So how can you respond with more compassion the next time an employee makes a serious mistake?

1. Take a moment. Doty explains that the first thing is to get a handle on your own emotions — anger, frustration, or whatever the case may be. “You have to take a step back and control your own emotional response because if you act out of emotional engagement, you are not thoughtful about your approach to the problem. By stepping back and taking a period of time to reflect, you enter a mental state that allows for a more thoughtful, reasonable and discerned response.” Practicing meditation can help improve your self-awareness and emotional control.

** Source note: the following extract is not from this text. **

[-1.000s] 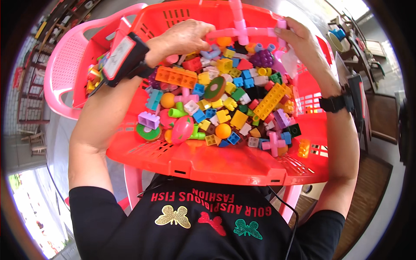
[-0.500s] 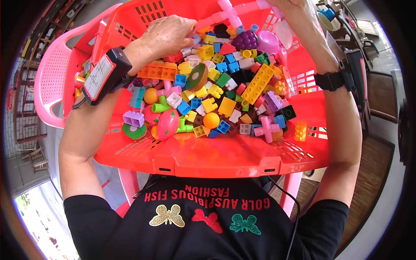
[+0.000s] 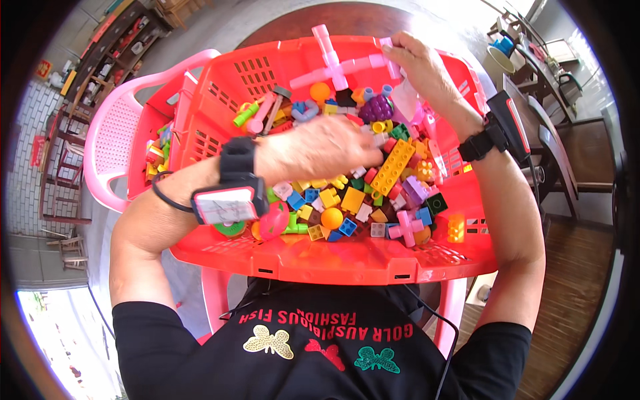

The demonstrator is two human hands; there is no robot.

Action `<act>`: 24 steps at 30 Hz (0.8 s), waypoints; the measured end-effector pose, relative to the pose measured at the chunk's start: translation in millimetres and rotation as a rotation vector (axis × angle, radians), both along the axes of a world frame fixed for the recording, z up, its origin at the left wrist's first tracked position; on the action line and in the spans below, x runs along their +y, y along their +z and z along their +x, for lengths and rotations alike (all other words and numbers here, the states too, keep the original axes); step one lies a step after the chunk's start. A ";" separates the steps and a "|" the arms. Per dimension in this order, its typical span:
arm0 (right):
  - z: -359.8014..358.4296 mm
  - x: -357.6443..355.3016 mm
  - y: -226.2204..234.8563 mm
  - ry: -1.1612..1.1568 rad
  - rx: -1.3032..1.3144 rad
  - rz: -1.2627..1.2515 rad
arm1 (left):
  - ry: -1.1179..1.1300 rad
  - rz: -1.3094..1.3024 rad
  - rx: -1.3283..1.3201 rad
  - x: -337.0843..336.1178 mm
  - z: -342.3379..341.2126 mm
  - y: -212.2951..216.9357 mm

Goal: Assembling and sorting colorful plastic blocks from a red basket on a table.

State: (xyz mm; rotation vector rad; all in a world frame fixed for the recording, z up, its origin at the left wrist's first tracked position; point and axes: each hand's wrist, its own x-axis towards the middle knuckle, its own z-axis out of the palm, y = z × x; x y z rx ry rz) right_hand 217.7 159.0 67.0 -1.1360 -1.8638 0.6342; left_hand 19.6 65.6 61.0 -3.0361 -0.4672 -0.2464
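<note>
A wide red plastic basket (image 3: 320,257) in front of me holds a heap of colourful toy pieces. At its far right my right hand (image 3: 417,67) is closed on one end of a joined pink pipe toy (image 3: 340,70), whose cross-shaped part extends leftward over the basket. My left hand (image 3: 320,150) reaches across the middle of the heap, smeared by motion; its fingers are beside a long yellow building block (image 3: 393,167), and whether they hold anything cannot be made out. Nearby lie purple toy grapes (image 3: 377,108), an orange ball (image 3: 331,218) and a loose pink cross connector (image 3: 407,229).
The basket rests on a pink plastic chair (image 3: 110,137). Left of it stands a second red container (image 3: 160,120) with more blocks. Behind is a round brown tabletop (image 3: 300,23); chairs and a table (image 3: 553,73) stand at the far right, shelves (image 3: 123,47) at the far left.
My left hand has left the pink pipe toy and come down rightward over the heap. My right hand still holds that toy. The whole view has shifted, showing more of the basket's far side.
</note>
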 end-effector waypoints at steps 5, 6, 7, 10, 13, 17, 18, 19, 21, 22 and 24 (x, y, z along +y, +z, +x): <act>-13.1 -14.6 14.2 0.058 0.035 -0.046 | -0.245 -0.039 -0.141 -37.3 42.1 -14.7; -13.4 -14.5 13.3 0.061 0.038 -0.073 | -0.238 -0.030 -0.141 -42.2 48.0 -24.3; -11.2 -13.8 12.3 0.058 0.038 -0.103 | -0.253 -0.027 -0.108 -48.2 54.9 -30.6; -11.4 -13.1 11.0 0.068 0.052 -0.116 | -0.268 -0.036 -0.069 -51.4 62.2 -37.5; -13.0 -14.1 12.2 0.072 0.070 -0.132 | -0.283 0.015 -0.078 -52.8 63.9 -41.8; -14.7 -16.5 15.2 0.097 0.108 -0.196 | -0.226 0.020 -0.117 -55.3 64.3 -46.4; -13.9 -17.8 16.0 0.106 0.117 -0.210 | -0.215 0.010 -0.132 -55.5 65.2 -46.4; -13.3 -19.0 16.6 0.108 0.114 -0.207 | -0.212 0.013 -0.134 -55.8 66.0 -46.4; -13.2 -21.0 17.6 0.137 0.130 -0.236 | -0.196 0.027 -0.110 -55.8 66.5 -45.3; -13.6 -22.0 17.3 0.141 0.127 -0.232 | -0.191 0.031 -0.110 -54.9 65.8 -44.2; -14.6 -24.4 17.2 0.169 0.156 -0.243 | -0.225 0.082 -0.131 -52.0 63.6 -40.3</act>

You don’t want to operate from a place where you are just pretending not to be angry. Research shows that this kind of pretense actually ends up raising both your and your employee’s heart rates. Instead, take some time to cool off so you can see the situation with more detachment.

2. Put yourself in your employees’ shoes.  Taking a step back will help give you the ability to empathize with your employee. Why was Dr. Doty, in the near-tragic OR moment, able to respond compassionately to his resident? As a consequence of recalling his own first experience in the OR room, he could identify and empathize with the resident. This allowed him to curb his frustration, avoid degrading the already horrified resident, and maintain the presence of mind to save a little boy’s life.

The ability to perspective-take is a valuable one. Studies have shown that it helps you see aspects of the situation you may not have noticed and leads to better results in interactions and negotiations. And because positions of power tend to lower our natural inclination for empathy, it is particularly important that managers have the self-awareness to make sure they practice seeing situations form their employee’s perspective.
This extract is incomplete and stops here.